Good morning ufimych. Water changes will depend entirely on you. How often do you want to change the water???

I have large tanks with a lot of fish and plants, so I do a 50 percent change about every three to four weeks. None of the tanks is heavily filtered. I don't test my tank water, because I know after years of doing my tanks, if I stick to my water change schedule, the water conditions are fine for my fish.

Your post reads like you're doing something similar. However, I don't think any tank is completely self sufficient.

B


----------



## WhiteGloveAquatics (Sep 3, 2009)

50% twice weekly on the 210g discus,
20% weekly on my 75g although I am pushing this one off as it is planted and will be even heavier planted come this weekend when I take in over 100 plants.

Ive got a 10g tank that I just add water to, its for my gupps but weekly and twice a week testings show fantastic readings.


----------



## beaslbob (May 29, 2009)

I have not done a regualr water change in my FW or marine tanks since the late '70s. Just replace evaporative water with straight untreated tap.

tanks have lasted up to 8 years. FW with descendants from the original fish.
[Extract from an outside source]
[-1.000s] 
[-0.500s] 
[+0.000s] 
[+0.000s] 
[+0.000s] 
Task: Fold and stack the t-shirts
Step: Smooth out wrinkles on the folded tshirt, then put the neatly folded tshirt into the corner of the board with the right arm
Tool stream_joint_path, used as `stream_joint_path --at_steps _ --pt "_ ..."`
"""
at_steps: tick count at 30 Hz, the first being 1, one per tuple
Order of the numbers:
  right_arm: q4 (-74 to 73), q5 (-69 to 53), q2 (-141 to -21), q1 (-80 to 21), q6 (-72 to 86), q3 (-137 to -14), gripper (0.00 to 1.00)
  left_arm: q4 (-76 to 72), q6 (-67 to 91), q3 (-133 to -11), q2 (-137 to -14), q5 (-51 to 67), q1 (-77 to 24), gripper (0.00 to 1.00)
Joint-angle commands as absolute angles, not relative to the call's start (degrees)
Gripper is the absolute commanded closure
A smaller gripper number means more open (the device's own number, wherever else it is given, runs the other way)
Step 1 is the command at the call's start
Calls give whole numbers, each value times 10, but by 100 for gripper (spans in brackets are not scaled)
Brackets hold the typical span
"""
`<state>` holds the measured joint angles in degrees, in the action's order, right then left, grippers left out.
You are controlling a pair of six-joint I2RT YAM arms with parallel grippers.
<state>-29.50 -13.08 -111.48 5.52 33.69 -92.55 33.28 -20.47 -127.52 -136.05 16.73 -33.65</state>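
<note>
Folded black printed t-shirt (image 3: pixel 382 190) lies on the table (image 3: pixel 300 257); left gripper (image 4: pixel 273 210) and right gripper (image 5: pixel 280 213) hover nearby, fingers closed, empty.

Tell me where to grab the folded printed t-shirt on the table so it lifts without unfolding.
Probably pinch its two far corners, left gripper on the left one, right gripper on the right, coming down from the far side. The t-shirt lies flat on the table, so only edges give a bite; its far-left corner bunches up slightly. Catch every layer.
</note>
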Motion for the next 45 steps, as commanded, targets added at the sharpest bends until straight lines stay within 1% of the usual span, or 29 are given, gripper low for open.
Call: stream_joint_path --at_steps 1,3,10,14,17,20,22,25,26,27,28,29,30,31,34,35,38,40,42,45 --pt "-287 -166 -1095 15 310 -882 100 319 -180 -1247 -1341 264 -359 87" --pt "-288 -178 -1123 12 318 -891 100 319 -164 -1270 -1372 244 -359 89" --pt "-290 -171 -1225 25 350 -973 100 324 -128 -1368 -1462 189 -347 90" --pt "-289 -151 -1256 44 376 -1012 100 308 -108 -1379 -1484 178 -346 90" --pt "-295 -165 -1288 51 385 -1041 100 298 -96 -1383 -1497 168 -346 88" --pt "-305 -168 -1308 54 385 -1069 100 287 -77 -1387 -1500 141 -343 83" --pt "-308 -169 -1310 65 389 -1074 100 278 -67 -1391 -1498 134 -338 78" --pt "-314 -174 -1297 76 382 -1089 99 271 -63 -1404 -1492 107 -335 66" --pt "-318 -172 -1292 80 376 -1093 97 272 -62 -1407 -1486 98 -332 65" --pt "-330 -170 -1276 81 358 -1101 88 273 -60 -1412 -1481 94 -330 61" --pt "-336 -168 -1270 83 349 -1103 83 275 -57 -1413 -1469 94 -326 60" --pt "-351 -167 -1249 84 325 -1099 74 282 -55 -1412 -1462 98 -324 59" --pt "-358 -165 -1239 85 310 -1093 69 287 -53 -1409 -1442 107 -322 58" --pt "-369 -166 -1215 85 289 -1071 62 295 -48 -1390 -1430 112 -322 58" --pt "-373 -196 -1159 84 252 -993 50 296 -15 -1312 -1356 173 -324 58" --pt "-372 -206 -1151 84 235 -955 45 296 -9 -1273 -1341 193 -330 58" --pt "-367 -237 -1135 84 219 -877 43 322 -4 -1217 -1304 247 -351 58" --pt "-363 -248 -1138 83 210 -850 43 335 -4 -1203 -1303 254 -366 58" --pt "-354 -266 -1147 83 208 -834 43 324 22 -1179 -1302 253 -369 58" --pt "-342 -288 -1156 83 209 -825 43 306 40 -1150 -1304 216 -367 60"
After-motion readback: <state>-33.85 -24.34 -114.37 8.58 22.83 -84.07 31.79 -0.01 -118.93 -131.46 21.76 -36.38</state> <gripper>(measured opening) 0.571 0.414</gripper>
Marine with fish 5 years olds.


my .02


----------



## WhiteGloveAquatics (Sep 3, 2009)

Bob, all your tanks or are all your tanks on a living substrate?


----------



## beaslbob (May 29, 2009)

WhiteGloveAquatics said:


> Bob, all your tanks or are all your tanks on a living substrate?


all of the tank were balanced out with plant life (FW plants, marine--various algaes/macros).

using substrate materials from building supply stores. No live sand or the like.


----------



## ufimych (May 9, 2011)

Of course, this is an important part of the beauty of this hobby; biodiversity, diversity of tastes and methods of management of aquaria... I have a taste to tetras and try to adjust the environemnt for them. If I want another fish, it has to adapt to what I have, or I will find another one, which would better fit my environment. My gravel is nearly white, very dismal to me; I had bought it used. I hope it will become darker with time. In a few days, I will go and buy some Characidae fish. Water filters are wonderful. This is my first one and it did the job very well. Perhaps, with this thing, I will age water in my tank much faster.


----------